Hal tersebut disampaikan oleh pengamat kebijakan publik Narasi Institute Achmad Nur Hidayat. Dia menilai bahwa invasi Rusia ke Ukraina berpotensi menganggu pasokan minyak global, mengingat produksi Negeri Beruang Merah cukup besar.
Menurutnya, dampak konflik Rusia dan Ukraina terhadap minyak global menjadi pembahasan dalam konferensi energi CERAWeek, pertemuan para eksekutif perusahaan minyak. Acara itu diselenggarakan S&P Global di Houston, Amerika Serikat pada Senin (7/3/2022) lalu.
Achmad menjelaskan bahwa dalam pertemuan itu, muncul pembahasan bahwa krisis energi mungkin terjadi karena sanksi dan embargo terhadap Rusia. Hal itu disampaikan oleh Sekretaris Jenderal Organisasi Negara Pengekspor Minyak atau OPEC Mohammad Barkindo dalam sambutannya di konferensi CERAWeek.

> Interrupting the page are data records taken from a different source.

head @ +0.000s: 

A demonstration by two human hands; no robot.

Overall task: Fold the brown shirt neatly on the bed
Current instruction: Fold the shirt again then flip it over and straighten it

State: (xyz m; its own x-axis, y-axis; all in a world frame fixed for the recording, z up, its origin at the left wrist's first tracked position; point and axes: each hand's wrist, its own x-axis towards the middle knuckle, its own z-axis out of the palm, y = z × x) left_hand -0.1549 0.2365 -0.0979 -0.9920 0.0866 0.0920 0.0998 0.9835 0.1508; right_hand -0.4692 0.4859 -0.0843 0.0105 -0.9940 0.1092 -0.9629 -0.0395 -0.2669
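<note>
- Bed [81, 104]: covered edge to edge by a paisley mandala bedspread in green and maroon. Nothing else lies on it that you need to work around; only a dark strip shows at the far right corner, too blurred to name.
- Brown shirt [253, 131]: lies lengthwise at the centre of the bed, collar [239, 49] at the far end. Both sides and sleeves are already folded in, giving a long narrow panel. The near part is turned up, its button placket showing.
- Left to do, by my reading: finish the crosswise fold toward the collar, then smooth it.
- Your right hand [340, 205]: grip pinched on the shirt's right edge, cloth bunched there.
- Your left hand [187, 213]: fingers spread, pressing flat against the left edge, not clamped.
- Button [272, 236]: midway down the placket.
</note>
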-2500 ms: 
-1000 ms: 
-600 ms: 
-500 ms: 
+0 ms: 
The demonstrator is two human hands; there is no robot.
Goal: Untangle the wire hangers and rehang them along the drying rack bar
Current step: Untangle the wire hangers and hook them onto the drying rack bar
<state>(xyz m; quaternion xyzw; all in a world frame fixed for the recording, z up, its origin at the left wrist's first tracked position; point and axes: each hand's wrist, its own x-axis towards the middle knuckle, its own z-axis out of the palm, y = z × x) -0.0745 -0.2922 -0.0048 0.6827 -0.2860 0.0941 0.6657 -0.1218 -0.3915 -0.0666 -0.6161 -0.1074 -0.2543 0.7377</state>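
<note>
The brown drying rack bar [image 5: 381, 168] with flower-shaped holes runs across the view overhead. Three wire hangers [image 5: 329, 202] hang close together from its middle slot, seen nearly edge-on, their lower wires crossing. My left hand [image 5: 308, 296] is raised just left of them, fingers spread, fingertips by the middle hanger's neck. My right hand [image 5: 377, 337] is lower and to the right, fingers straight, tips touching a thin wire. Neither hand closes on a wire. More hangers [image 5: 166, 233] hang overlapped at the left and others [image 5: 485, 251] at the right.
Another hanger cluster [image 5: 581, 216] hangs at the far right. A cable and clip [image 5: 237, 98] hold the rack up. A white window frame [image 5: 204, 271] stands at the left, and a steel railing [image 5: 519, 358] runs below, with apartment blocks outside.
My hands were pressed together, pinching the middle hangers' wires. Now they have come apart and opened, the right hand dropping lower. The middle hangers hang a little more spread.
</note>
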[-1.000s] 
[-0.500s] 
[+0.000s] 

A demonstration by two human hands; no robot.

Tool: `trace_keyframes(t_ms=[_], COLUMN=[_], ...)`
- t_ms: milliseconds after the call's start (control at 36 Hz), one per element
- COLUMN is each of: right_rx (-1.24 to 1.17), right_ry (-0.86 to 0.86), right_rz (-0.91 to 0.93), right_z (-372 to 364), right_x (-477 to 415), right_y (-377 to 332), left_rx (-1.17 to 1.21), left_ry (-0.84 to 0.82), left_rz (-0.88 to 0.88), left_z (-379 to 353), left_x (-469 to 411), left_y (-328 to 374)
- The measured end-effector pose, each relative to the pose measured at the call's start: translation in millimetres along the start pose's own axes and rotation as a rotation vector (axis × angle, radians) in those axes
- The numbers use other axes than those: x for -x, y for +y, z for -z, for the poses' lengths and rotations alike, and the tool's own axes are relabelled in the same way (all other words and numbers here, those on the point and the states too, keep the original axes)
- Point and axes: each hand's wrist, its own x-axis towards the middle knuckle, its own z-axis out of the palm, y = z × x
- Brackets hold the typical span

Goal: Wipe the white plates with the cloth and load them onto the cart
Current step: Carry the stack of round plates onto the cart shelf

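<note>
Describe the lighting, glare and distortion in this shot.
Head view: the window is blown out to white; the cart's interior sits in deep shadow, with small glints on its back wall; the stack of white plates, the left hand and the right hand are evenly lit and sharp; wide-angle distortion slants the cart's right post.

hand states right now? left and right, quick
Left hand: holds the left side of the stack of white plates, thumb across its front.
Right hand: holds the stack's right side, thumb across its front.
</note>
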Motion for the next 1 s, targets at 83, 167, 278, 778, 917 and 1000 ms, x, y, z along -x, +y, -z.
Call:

Menurut Achmad, Barkindo mengatakan bahwa sejak pembentukan OPEC pada 1960 telah terjadi tujuh siklus pasang surut krisis minyak global. Barkindo khawatir bahwa konflik Rusia dan Ukraina dapat menyebabkan 'bencana' atau krisis kedelapan.
"Peringatannya bertepatan dengan titik balik dalam sejarah energi. Sebagai pembalasan atas serangan Rusia di Ukraina, Amerika Serikat melarang impor minyak Rusia langsung pada 8 Maret 2022, dan Inggris mengumumkan akan membuat langkah serupa dalam beberapa bulan mendatang," ujar Achmad pada Senin (14/3/2022).
Baca Juga
Meskipun tidak ada negara Uni Eropa yang turut melakukan embargo terhadap minyak Rusia, pada hari yang sama Komisi Eropa mengumumkan bahwa ketergantungan kawasan itu pada gas dari Rusia mencapai sekitar 40 persen dari total konsumsi bahan bakar fosil. Ketergantungan itu baru bisa lepas paling cepat 2027.
Achmad menjelaskan bahwa Putin menanggapi sanksi tersebut dengan pernyataan bahwa negaranya akan memotong ekspor komoditas. Menurutnya, Rusia memiliki ekspor komoditas yang beraneka ragam, mulai gandum hingga nikel, sehingga perlu menjadi perhatian.
"Ekspor Rusia tersebut dapat mengganggu pasar dunia. Harga minyak mentah brent, yang merupakan patokan internasional, naik di atas US$130 per barel," ujar Achmad.